Over time, the sand inside the filter loses its coarseness and becomes smooth and round. This makes it very hard for the sand to catch really small debris particles. Sand is like a fine wine, it gets better with age, but then has its peak and it’s all downhill from there. Unlike wine, this time period is very short.

How to Change The Sand in a Pool Filter

Are you ready to change the sand in your filter? Has it been about 3 to 5 years since you or someone else has done it? Ok let’s get started.

NOTE: This is very easy to do. Just follow the directions and you will save yourself some money.

What You’ll Need


1. Turn Off The Pump And Drain The Filter


Turn off the filter and pump and make sure your timer isn’t set to turn back on. You don’t want the pump to kick on while you have everything disconnected. If the pump runs dry, it can burn out.

Remove the drain plug from the bottom of the filter tank and let all the water drain out. This may take a while, so you can do this ahead of time.

2. Remove The Multiport Valve


Remove the hoses or pipes that are connected to your valve. If your valve is hard plumbed with PVC pipe, you will have to cut the pipe and install union fittings so that you can easily change the sand from here on out.

Remove the clamp or collar that holds the valve to the tank. You may need your screwdriver for this task.

Once the collar and pipes or hoses are removed and disconnected, gently twist and pull up on the multiport valve to remove it.

NOTE: The valve is attached to a standpipe that runs into the sand. At the bottom of the standpipe, there are laterals that spread out along the bottom. Try not to twist too hard, because the laterals could break under the weight of the sand.

3. Cover The Standpipe


Inside you’ll see the standpipe that leads down into a large pile of old filter sand. Before you remove and add the new sand, you need to cover the top of the pipe.

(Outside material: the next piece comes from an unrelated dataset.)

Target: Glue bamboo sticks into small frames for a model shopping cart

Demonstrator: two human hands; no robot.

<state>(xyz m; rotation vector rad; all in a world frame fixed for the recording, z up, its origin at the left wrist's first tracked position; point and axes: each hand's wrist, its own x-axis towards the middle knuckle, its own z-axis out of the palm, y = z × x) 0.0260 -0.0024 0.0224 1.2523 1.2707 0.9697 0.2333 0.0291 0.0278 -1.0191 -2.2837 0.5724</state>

You don’t want sand getting inside the pipe, because when you finally finish and turn it on, that sand will end up in your swimming pool.

4. Remove The Sand


Remove all the sand by using your industrial shop vac or a large cup and scoop out all the filter sand.

SMART TIP: I suggest using a shop vac, it makes the job faster and much easier.

5. Rinse Out The Tank and Laterals


Now you should see that the filter standpipe has a number of laterals sticking out of it. Use your hose and rinse out the rest of the filter sand.

Take this time to check the pipe and laterals for any cracks or other damages. If the pipe or laterals are broken or cracked, replace them right away before adding the new sand. Broken and cracked laterals will cause sand to end up in your pool.

6. Fill The Tank Halfway With Water


Before we add the new sand to the filter, set the standpipe and laterals in place and centered, replace the drain plug on the tank, and fill it halfway full of water. This will cushion the fall of the sand onto the laterals which will protect them from breaking.

7. Add The New Sand


Remember, you are working with heavy bags of sand. I suggest to place one bag at a time upright near the top and cut the bag open, letting the sand slowly pour into the filter.

Depending on the size of your filter tank, you may have to do this several times. Remember, just take your time to prevent sand from spilling everywhere. And make sure that standpipe is covered.

NOTE: Only use filter sand! There are different types of sand out there including bar sand and play sand, but only your local pool company offers the correct coarse filter sand or filter sand substitute.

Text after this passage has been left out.